A livestream claim that the model leap equals GPT‑3→GPT‑5 met a hands‑on comparison against gpt-image-1, Gemini's Nano Banana, and Claude.
AI Quick Take
- Sam Altman framed gpt-image-2 as a large generational step on the launch livestream.
- Simon Willison tested the model with a Where’s‑Waldo style prompt and compared outputs from gpt-image-1, Gemini and Claude; results varied.
OpenAI released ChatGPT Images 2.0 and promoted it on a livestream where Sam Altman described the jump from gpt-image-1 as comparable to a GPT‑3 → GPT‑5 generational shift. Simon Willison ran a practical comparison using a Where’s‑Waldo style prompt - “where is the raccoon holding a ham radio” - and shared results from gpt-image-1, Gemini’s Nano Banana variants, and Anthropic’s Claude Opus 4.7.
Willison noted the OpenAI Python client hadn’t been updated to include gpt-image-2, but the client doesn’t validate model IDs, so he invoked the new model by passing its identifier directly. In his informal trial, Nano Banana 2 produced a clearly findable raccoon, Nano Banana Pro produced the weakest result, Claude acknowledged a raccoon was present but had trouble locating it, and the gpt-image-1 baseline left the creature hard to spot. Willison published the returned images and his observations rather than a formal benchmark.
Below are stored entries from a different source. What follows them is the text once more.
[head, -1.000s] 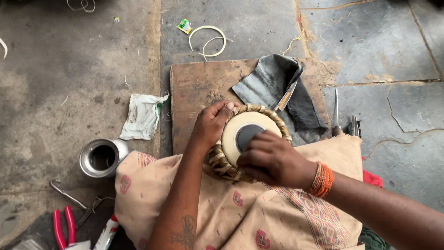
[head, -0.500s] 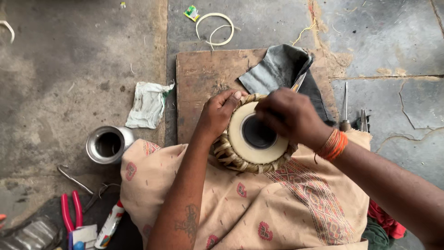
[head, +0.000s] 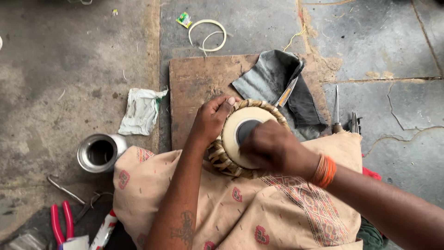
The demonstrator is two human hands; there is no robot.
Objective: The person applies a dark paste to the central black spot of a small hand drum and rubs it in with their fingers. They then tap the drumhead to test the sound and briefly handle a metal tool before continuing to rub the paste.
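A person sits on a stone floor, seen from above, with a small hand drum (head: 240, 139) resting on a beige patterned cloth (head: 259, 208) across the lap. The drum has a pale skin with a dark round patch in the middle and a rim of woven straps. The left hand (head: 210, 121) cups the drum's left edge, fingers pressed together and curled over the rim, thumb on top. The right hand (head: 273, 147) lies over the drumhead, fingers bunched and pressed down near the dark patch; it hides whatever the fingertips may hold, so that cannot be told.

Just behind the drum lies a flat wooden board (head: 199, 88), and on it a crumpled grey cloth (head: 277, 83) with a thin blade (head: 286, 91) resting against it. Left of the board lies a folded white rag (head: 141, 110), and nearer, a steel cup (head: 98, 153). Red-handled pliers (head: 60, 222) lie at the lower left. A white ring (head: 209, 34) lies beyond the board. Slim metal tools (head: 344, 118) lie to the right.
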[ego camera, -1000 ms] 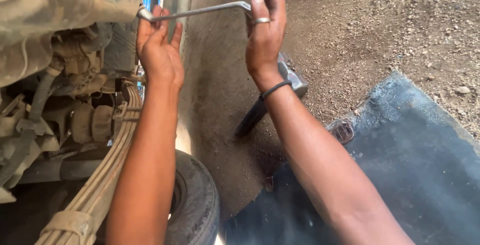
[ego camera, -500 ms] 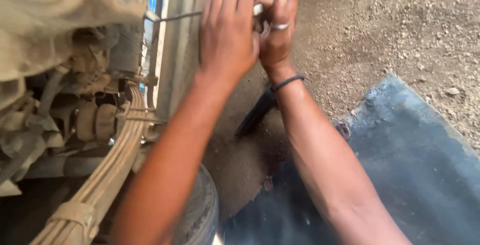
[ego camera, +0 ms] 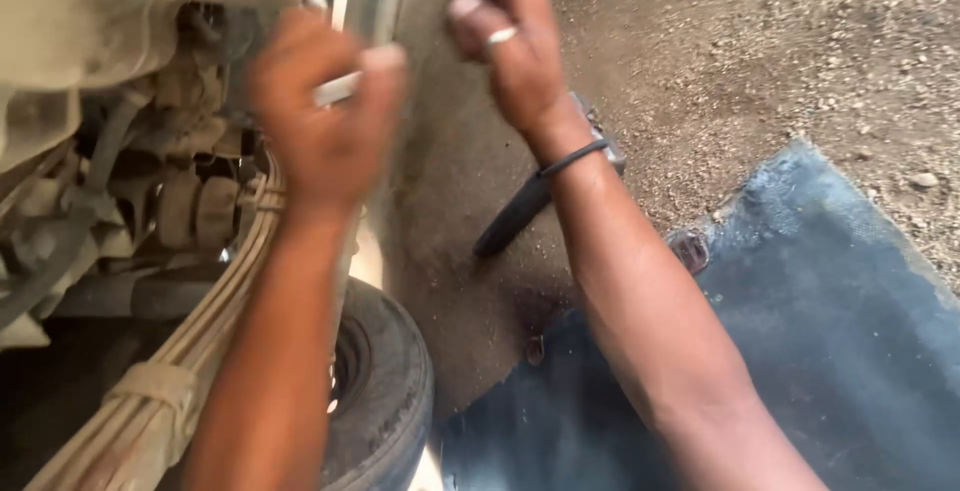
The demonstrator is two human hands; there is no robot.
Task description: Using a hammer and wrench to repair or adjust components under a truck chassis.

The episode matters operationally because it shows practitioners can test new image models quickly even when SDKs lag, but it also underlines that single‑prompt demonstrations don’t prove broad superiority. Teams evaluating image generation should expect follow‑up: OpenAI documentation and client updates, independent benchmarks, and more diverse prompt testing to validate the livestream’s generational claim and to understand where gpt-image-2 actually changes production behavior.